WHAT YOU WILL DO
Repeat all of the material exactly, with no line missing.

[RECORDS FOR THE EXERCISE — start]

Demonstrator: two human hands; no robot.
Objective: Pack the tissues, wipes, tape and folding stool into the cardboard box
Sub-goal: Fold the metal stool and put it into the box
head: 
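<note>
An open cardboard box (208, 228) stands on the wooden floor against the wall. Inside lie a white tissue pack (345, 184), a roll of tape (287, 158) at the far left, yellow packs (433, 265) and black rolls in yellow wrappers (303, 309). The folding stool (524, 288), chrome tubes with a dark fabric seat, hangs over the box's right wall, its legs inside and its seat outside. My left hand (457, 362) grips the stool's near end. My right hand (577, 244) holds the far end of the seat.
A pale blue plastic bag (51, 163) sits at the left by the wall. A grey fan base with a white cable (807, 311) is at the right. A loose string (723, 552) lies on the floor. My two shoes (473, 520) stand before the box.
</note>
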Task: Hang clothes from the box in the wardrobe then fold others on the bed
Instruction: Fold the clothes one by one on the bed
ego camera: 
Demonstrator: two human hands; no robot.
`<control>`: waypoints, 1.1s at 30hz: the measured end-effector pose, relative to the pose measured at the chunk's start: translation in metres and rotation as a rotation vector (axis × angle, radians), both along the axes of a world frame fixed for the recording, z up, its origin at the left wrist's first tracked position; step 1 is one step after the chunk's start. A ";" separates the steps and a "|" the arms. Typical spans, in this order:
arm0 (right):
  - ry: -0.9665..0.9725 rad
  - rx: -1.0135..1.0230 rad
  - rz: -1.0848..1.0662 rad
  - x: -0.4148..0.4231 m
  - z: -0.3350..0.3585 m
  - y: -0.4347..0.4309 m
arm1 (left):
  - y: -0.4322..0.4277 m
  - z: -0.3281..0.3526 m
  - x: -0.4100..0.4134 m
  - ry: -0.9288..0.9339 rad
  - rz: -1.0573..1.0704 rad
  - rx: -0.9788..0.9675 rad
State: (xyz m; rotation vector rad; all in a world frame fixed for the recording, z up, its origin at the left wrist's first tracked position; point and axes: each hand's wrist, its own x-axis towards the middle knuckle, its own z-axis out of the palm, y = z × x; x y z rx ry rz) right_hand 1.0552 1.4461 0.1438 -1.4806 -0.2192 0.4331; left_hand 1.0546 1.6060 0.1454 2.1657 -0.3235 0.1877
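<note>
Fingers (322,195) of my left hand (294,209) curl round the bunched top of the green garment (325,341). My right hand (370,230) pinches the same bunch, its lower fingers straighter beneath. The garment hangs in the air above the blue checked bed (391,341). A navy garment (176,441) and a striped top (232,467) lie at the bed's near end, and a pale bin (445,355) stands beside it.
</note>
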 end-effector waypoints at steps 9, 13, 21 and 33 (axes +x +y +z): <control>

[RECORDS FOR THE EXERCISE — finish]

WRITTEN RESPONSE
Demonstrator: two human hands; no robot.
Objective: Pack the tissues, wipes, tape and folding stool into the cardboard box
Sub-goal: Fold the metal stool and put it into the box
head: 
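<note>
An open cardboard box (208, 228) stands on the wooden floor against the wall. Inside lie a white tissue pack (345, 184), a roll of tape (287, 158) at the far left, yellow packs (433, 265) and black rolls in yellow wrappers (303, 309). The folding stool (524, 288), chrome tubes with a dark fabric seat, hangs over the box's right wall, its legs inside and its seat outside. My left hand (457, 362) grips the stool's near end. My right hand (577, 244) holds the far end of the seat.
A pale blue plastic bag (51, 163) sits at the left by the wall. A grey fan base with a white cable (807, 311) is at the right. A loose string (723, 552) lies on the floor. My two shoes (473, 520) stand before the box.
</note>
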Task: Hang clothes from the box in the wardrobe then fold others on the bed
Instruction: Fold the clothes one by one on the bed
ego camera: 
Demonstrator: two human hands; no robot.
`<control>`: waypoints, 1.1s at 30hz: the measured end-effector pose, relative to the pose measured at the chunk's start: translation in metres and rotation as a rotation vector (axis × angle, radians), both along the axes of a world frame fixed for the recording, z up, its origin at the left wrist's first tracked position; step 1 is one step after the chunk's start. A ";" separates the steps and a "|" the arms. Typical spans, in this order:
arm0 (right):
  - ry: -0.9665..0.9725 rad
  - rx: -1.0135..1.0230 rad
  - rz: -1.0848..1.0662 rad
  - x: -0.4148..0.4231 m
  - z: -0.3350..0.3585 m
  - y: -0.4347..0.4309 m
arm1 (left):
  - y: -0.4322..0.4277 m
  - z: -0.3281..0.3526 m
  - x: -0.4100..0.4134 m
  - ry: -0.9288..0.9339 rad
  - rz: -1.0573..1.0704 rad
  - rx: -0.9788..0.9675 rad
State: (xyz m; rotation vector rad; all in a world frame fixed for the recording, z up, its origin at the left wrist's first tracked position; point and axes: each hand's wrist, its own x-axis towards the middle knuckle, its own z-axis out of the palm, y = z × x; x y z rx ry rz) right_hand 1.0552 1.4461 0.1438 -1.4806 -0.2192 0.4331; left_hand 1.0546 1.6060 0.1454 2.1657 -0.3235 0.1877
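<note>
Fingers (322,195) of my left hand (294,209) curl round the bunched top of the green garment (325,341). My right hand (370,230) pinches the same bunch, its lower fingers straighter beneath. The garment hangs in the air above the blue checked bed (391,341). A navy garment (176,441) and a striped top (232,467) lie at the bed's near end, and a pale bin (445,355) stands beside it.
</note>
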 end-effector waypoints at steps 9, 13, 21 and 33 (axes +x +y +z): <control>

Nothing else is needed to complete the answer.